I was later to the market than usual on Saturday and my favorite chicken stall had sold out of medium sized birds. There remained very large ones to feed a family or these neat little numbers she called coquelets.
A coquelet is a small chicken, aka a poussin–(though I read that an American poussin is larger*).
The one I bought on Saturday morning weighed two pounds, perfect for the recipe I remembered in Diana Henry’s lovely and unusual book Crazy Water and Pickled Lemons.
A simple marinade and a quick roast made this an agreeable and easy supper for the two of us–a treat in fact, with the oranges and lemon/lime twist in the marinade.
*1 small chicken–coquelet-poussin–(if you can’t find a small chicken, a larger one could be spatchcocked to cut the cooking time)
2 oranges–quartered and then each quarter, halved
1 sweet potato--sliced in rounds (optional)
juice of 2 oranges + the rind of one**
juice of a lemon or lime + the rind
2 tblsps balsamic vinegar
2 garlic cloves–peeled and crushed
2 tblsps olive oil
2 tblsps dried oregano
a few thyme sprigs
salt and pepper
Mix the marinade ingredients together in a bowl.
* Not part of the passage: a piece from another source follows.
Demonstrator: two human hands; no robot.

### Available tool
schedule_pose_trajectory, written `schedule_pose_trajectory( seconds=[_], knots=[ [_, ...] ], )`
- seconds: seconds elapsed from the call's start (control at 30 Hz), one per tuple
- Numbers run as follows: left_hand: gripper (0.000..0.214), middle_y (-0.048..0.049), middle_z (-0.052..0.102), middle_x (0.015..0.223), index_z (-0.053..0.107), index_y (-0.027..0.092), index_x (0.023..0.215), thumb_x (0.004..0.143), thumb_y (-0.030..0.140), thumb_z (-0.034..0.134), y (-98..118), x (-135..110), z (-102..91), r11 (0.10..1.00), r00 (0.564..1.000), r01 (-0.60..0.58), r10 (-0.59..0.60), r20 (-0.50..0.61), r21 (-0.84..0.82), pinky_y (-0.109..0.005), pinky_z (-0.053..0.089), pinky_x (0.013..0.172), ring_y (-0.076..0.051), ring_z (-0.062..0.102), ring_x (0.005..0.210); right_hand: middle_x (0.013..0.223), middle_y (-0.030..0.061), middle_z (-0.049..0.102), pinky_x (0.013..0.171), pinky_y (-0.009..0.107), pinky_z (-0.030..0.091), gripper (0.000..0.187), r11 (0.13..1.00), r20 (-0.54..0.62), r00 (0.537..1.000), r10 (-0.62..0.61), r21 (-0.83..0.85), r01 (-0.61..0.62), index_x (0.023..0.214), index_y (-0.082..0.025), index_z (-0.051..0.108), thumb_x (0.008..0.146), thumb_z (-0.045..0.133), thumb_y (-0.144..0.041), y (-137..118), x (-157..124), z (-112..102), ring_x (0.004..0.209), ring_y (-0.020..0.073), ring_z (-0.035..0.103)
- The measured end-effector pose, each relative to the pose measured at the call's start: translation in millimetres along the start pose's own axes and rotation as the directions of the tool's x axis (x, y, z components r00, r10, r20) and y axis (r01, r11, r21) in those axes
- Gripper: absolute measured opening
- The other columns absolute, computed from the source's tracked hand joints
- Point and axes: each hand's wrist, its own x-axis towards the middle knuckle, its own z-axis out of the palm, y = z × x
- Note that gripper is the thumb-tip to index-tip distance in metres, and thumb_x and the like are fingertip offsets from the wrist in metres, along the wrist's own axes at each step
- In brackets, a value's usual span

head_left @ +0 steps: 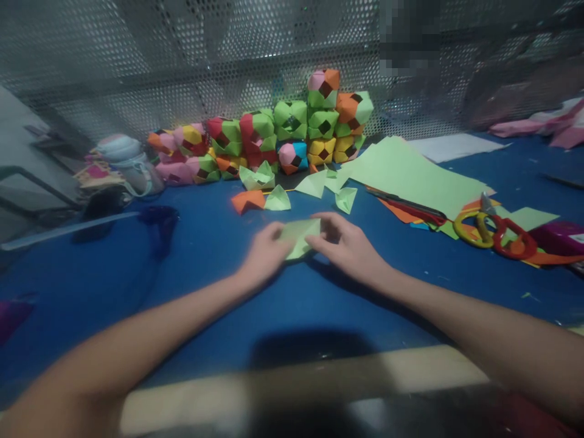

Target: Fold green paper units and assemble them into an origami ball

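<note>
A small piece of light green folded paper (301, 237) is held up just above the blue table, between both hands. My left hand (269, 246) pinches its left edge, thumb on the near face. On the other side, my right hand (344, 243) grips the right edge with thumb and curled fingers. Just beyond lie folded paper pieces: an orange one (249, 201), a pale green one (277, 199) and another green one (346, 199). A green folded shape (258, 176) stands behind them.
Stacked colourful paper cubes (258, 131) line the back by a perforated metal panel (255, 48). Green paper sheets (410, 167) and scissors with yellow and red handles (515, 238) lie right. A glue gun (159, 219) and bottle (125, 161) are left. A pale table edge (205, 389) runs nearest me.
</note>
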Motion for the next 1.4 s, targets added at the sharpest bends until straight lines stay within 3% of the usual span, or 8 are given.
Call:
schedule_pose_trajectory(
  seconds=[0.1, 0.2, 0.6, 0.67, 0.87, 1.17, 1.33, 1.4],
  knots=[
    [0.013, 0.0015, 0.057, 0.075, 0.056, 0.015, 0.079, 0.069, 0.022, 0.061, 0.9, -2.6, 1.8, 1.0, 0.999, -0.003, 0.003, -0.04, -0.005, -0.023, 0.039, 0.064, -0.012, 0.05, 0.071, 0.077, 0.002, 0.06, 0.059, 0.027, 0.045, 0.042, 0.998, 0.016, 0.999, 0.03, 0.051, -0.031, 0.108, -0.015, 0.052, 0.074, 0.061, -0.038, 1.0, -1.3, 5.7, 0.065, 0.0143, 0.054],
    [0.011, 0.0028, 0.054, 0.071, 0.054, 0.016, 0.076, 0.069, 0.022, 0.061, 3.1, -5.7, 3.4, 1.0, 0.999, 0.004, -0.004, -0.053, 0.008, -0.021, 0.037, 0.06, -0.011, 0.047, 0.067, 0.079, 0.0025, 0.059, 0.06, 0.027, 0.044, 0.028, 1.0, -0.003, 1.0, 0.001, 0.026, -0.001, 0.099, -0.015, 0.052, 0.075, 0.056, -0.028, 3.8, -1.2, 9.0, 0.065, 0.0132, 0.053],
    [0.017, 0.003, 0.052, 0.067, 0.052, 0.017, 0.075, 0.069, 0.029, 0.062, 5.4, -9.5, 5.9, 0.999, 0.999, 0.048, -0.047, -0.009, 0.013, -0.022, 0.036, 0.058, -0.011, 0.045, 0.063, 0.074, -0.0007, 0.053, 0.06, 0.025, 0.04, 0.01, 0.992, -0.089, 0.988, -0.129, -0.008, 0.128, 0.085, -0.019, 0.05, 0.078, 0.055, -0.022, 9.4, -0.6, 7.6, 0.064, 0.0116, 0.049],
    [0.016, 0.0025, 0.054, 0.068, 0.053, 0.017, 0.075, 0.069, 0.028, 0.062, 5.2, -9.0, 5.7, 0.999, 0.999, 0.046, -0.046, 0.002, 0.024, -0.022, 0.037, 0.058, -0.011, 0.047, 0.063, 0.074, -0.0004, 0.052, 0.061, 0.025, 0.04, 0.005, 0.978, -0.106, 0.972, -0.208, -0.043, 0.204, 0.08, -0.019, 0.049, 0.079, 0.052, -0.016, 9.3, -0.4, 7.4, 0.065, 0.0118, 0.049],
    [0.017, -0.0005, 0.061, 0.072, 0.056, 0.016, 0.075, 0.073, 0.033, 0.061, 3.5, -6.4, 4.0, 0.999, 0.996, 0.02, -0.024, 0.081, 0.044, -0.025, 0.042, 0.062, -0.014, 0.054, 0.07, 0.076, 0.0012, 0.05, 0.065, 0.026, 0.04, 0.018, 0.879, -0.071, 0.88, -0.469, -0.137, 0.457, 0.076, -0.02, 0.047, 0.075, 0.045, -0.002, 10.9, -0.8, 6.6, 0.071, 0.0131, 0.047],
    [0.019, 0.0012, 0.057, 0.071, 0.057, 0.015, 0.071, 0.077, 0.033, 0.057, 2.9, -4.7, 2.3, 0.993, 0.993, -0.048, 0.036, 0.116, 0.108, -0.022, 0.038, 0.06, -0.012, 0.049, 0.067, 0.078, 0.0035, 0.049, 0.063, 0.028, 0.041, 0.016, 0.805, -0.012, 0.819, -0.573, -0.194, 0.56, 0.079, -0.019, 0.048, 0.076, 0.044, -0.004, 14.0, 0.3, 8.6, 0.072, 0.0153, 0.048],
    [0.017, 0.0024, 0.054, 0.068, 0.055, 0.015, 0.067, 0.075, 0.03, 0.057, 4.8, -5.2, 3.1, 0.995, 0.996, -0.038, 0.03, 0.084, 0.097, -0.021, 0.035, 0.057, -0.01, 0.045, 0.065, 0.082, 0.0053, 0.051, 0.067, 0.031, 0.042, 0.002, 0.849, 0.037, 0.867, -0.496, -0.186, 0.494, 0.082, -0.018, 0.051, 0.081, 0.05, -0.018, 9.0, -1.8, 5.2, 0.075, 0.0171, 0.049],
    [0.016, 0.0015, 0.056, 0.07, 0.056, 0.015, 0.069, 0.074, 0.03, 0.058, 4.0, -4.9, 3.3, 0.996, 0.997, -0.021, 0.014, 0.078, 0.091, -0.021, 0.037, 0.059, -0.011, 0.047, 0.066, 0.083, 0.0054, 0.052, 0.073, 0.032, 0.043, 0.011, 0.893, 0.051, 0.905, -0.423, -0.148, 0.425, 0.08, -0.019, 0.052, 0.087, 0.045, -0.023, 6.8, -2.2, 3.2, 0.079, 0.0168, 0.051]
  ],
)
Put in the chicken, breast side down and let it rest in the mixture, for 3 or 4 hours in our case–overnight if you can.
set the oven to 180C/350F
- Put the chicken in a roasting tin surrounded snugly by the orange pieces and sweet potato slices (if using).
- Pour a little of the marinade over the chicken.
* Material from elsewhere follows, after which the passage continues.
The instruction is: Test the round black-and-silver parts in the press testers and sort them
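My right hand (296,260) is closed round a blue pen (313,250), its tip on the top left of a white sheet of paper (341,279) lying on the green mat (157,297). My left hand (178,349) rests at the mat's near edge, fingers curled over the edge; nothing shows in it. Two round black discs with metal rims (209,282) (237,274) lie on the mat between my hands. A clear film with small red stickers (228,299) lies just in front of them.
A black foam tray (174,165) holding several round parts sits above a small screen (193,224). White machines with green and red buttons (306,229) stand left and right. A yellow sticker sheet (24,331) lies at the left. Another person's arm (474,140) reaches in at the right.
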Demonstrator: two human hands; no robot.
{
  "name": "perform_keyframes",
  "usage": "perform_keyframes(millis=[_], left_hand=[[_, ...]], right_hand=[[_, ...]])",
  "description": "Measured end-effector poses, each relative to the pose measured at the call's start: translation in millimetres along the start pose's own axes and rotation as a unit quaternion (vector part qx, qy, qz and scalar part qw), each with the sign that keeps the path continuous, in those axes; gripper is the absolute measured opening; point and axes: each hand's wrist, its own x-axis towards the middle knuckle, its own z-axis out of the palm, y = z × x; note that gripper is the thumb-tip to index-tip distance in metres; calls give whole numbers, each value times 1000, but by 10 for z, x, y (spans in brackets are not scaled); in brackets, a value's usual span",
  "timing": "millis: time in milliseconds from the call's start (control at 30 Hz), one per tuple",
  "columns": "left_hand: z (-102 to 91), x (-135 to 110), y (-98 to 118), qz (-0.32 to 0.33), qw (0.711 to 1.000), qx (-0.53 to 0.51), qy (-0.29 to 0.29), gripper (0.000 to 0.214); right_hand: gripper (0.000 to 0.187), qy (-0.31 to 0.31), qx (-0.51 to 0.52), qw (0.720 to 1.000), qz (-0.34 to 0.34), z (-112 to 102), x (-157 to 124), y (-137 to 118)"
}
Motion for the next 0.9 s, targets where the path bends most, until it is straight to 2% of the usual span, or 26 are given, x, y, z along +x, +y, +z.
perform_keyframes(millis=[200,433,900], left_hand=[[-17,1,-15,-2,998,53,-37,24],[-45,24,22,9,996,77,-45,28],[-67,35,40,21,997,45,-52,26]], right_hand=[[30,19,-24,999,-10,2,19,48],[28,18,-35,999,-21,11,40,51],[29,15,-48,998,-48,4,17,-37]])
- Roast in the oven for an hour or more–depending on the size of the chicken.
- Baste with the marinade two or three times.
- Let the chicken rest a little, keeping it warm under a sheet of foil.
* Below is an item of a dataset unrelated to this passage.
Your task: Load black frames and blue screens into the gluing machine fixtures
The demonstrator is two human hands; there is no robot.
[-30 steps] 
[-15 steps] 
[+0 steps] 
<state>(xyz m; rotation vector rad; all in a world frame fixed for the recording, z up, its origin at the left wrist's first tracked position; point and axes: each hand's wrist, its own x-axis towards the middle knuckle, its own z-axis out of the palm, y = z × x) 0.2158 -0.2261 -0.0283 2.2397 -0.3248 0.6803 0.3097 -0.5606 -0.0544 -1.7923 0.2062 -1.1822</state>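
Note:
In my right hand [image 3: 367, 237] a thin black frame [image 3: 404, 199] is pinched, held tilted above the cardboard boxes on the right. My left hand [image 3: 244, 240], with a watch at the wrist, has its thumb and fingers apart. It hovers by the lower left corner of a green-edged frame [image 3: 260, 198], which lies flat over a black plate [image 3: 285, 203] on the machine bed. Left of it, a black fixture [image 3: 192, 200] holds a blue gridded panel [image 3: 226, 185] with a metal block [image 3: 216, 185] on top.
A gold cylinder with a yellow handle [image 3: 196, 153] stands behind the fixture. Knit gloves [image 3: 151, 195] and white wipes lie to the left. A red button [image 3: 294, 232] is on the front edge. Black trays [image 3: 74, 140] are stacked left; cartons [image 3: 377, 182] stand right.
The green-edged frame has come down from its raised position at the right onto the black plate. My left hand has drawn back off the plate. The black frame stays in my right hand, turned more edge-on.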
- Halve the bird from front to back, along the breast bone and the back bone–best done with kitchen sheers.
- Remove the orange slices and the sweet potato slices to a warm dish.
- Deglaze the pan with a couple of tablespoons of water, scraping off the sticky bits to dissolve them in the liquid.
- Heat the gravy through gently, while stirring.
- Pour over the plated half-a-chicken and sweet potatoes.
**(Meredith wasn’t sure what the rind is and how it differs from the pith. Same thing but the first is solid and obtained by carefully running a knife under the skin/rind, lifting it from the orange with as little of the white as you can. The second (pith) is scraped from the orange with a scraper/pither or a call- it- what-you-willer!)